LPS induced dose-dependent stimulation of IL-6 mRNA expression, which reached significance at a concentration of 100 ng/ml (Fig. 1A). This concentration was chosen for all further incubations in this study for stimulation of IL-6 and ERK and to demonstrate possible inhibitory effects of CA. IL-6 showed high mRNA expression from 30 min of incubation with LPS (Fig. 1B) and ERK was also maximally phosphorylated at 30 min of incubation with LPS (Fig. 1C). Other previous studies have shown that CA has anti-inflammatory effects at 1-30 µM in in vitro study [11,12,14,15]. From these references we selected 10 µM and showed the time-dependent inhibitory effects of CA on IL-6 mRNA expression.

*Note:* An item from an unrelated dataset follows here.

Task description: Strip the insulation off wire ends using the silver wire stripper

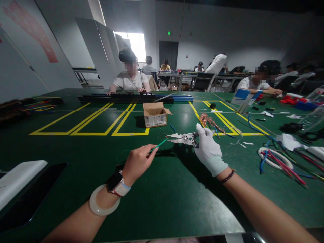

As shown in Fig. 1D, incubation with CA (10 µM) effectively inhibited the LPS-induced expression of IL-6 mRNA from 1 hr of incubation. Based on these data we determined the LPS stimulation and the CA treatment conditions.
Cell viability was assessed by MTT assay. As shown Fig. 2, CA in the concentrations used had no effect on viability of 3T3-L1 cells with or without LPS treatment.

Proinflammatory cytokine mRNA levels

Because TNF-α, IL-6, and MCP-1 are major inflammatory cytokines that are overexpressed in adipocytes, we first analyzed the possibility of their induction in response to LPS. As shown in Fig. 3, mRNA expression of pro-inflammatory cytokines was significantly increased by LPS stimulation (P < 0.05). Treatment with CA resulted in a dose-dependent decrease in LPS-induced expression of TNF-α, IL-6, and MCP-1 mRNA compared with that in the LPS control group (Fig. 3A-C, P < 0.05). TNF-α, IL-6, and MCP-1 mRNA expression was significantly decreased by 84.27%, 80.26%, and 72.94%, respectively, in the 20 µM CA group (Fig. 3A-C, P < 0.05).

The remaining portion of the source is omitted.